Bu büyük kanser gibi bir hastalık durumunun varlığını veya terapötik müdahaleler bir hastalığın yanıtı teyit miRNA imzalar bakmak için ya tanısal amaçlı safra kullanımını artırır. Aslında, klinik örneklerde elde edilen sonuçlar, kolanjiyokarsinom 19 için biyolojik olarak MiRNA imza oluşturmak için kullanılmıştır.

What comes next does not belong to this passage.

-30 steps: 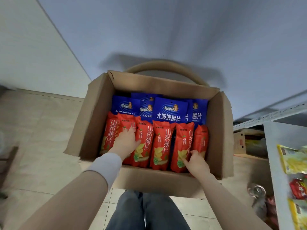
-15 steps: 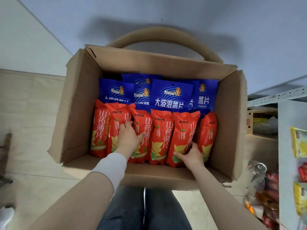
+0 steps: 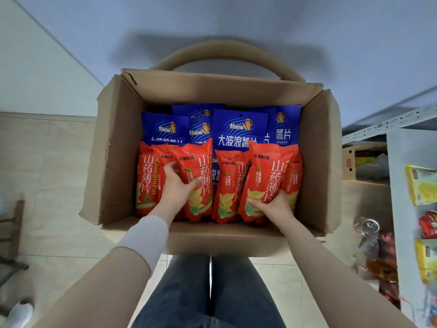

İlk santrifüj adımı safra mevcut bozulmamış hücrelerini temizler. İkinci olarak, yüksek hızda santrifüj hücresi debris, apoptotik organları ve diğer büyük organelleri pelet. Sadece daha küçük 200 nm ultrasantrifüj aşamasından sonra toplanır parçacıklar sağlamak için, düşük protein filtre bağlayıcı filtreleme adımı önemlidir. Bazı protokoller bu adımı atlarsanız, ama biz gerekli olduğunu düşünüyorum. 120,000 x g'de ultrasantrifugasyon sonra, elde edilen topak -80 ° C'de saklanabilir PBS içinde hemen veya yeniden süspansiyon işleminden sonra işlenebilir ya derecede saf eksozomlar içerir. Bu yöntemin bir sınırlaması elde edilen topak, sadece yüksek eksozom içinde zenginleştirilmiş olan, ancak bu, boyut dışlama ve polimerik çökeltme gibi diğer zenginleştirme yöntemleri için geçerli olmasıdır. Daha ileri işlenişi sakroz gradyanı veya antikor kaplı manyetik boncuklar bağlanarak bir saflaştırma adımı gelmesine yol açabilir. eksozomlann kaynağı (benzeri gibi örneğin plazma için) pıhtılaşma sonucu çökeltiler içeriyorsa, bu partiküller, genellikle eksozomlann boyutuna sahip olabilir, bu ilave saflaştırma gerekli olabilir.Özellikle, bağışıklık saflaştırma daha eksozom markör zenginleştirilmiş hazırlanmasına yol açmaktadır. Dezavantajı bu daha da eksozom ve / veya miRNA mevcut miktarını azaltır ve çoğu amaç için zaman ve kaynak tüketen süreci haklı olmamasıdır. Bununla birlikte, Western blot analizi göre, özellikle immüno-izole gibi calnexin, bir daha arıtılmadan olarak endoplazmik retikulum proteini ile mikrozom kontaminasyon varlığını tespit ederse, tavsiye edilir. biri bir bağışıklık tabanlı arıtma adımı tavsiye edilebilir biyolojik sıvılarda diğer kaynaklardan kullanıyorsa bizim deneyim bu, nadiren safra için geçerlidir.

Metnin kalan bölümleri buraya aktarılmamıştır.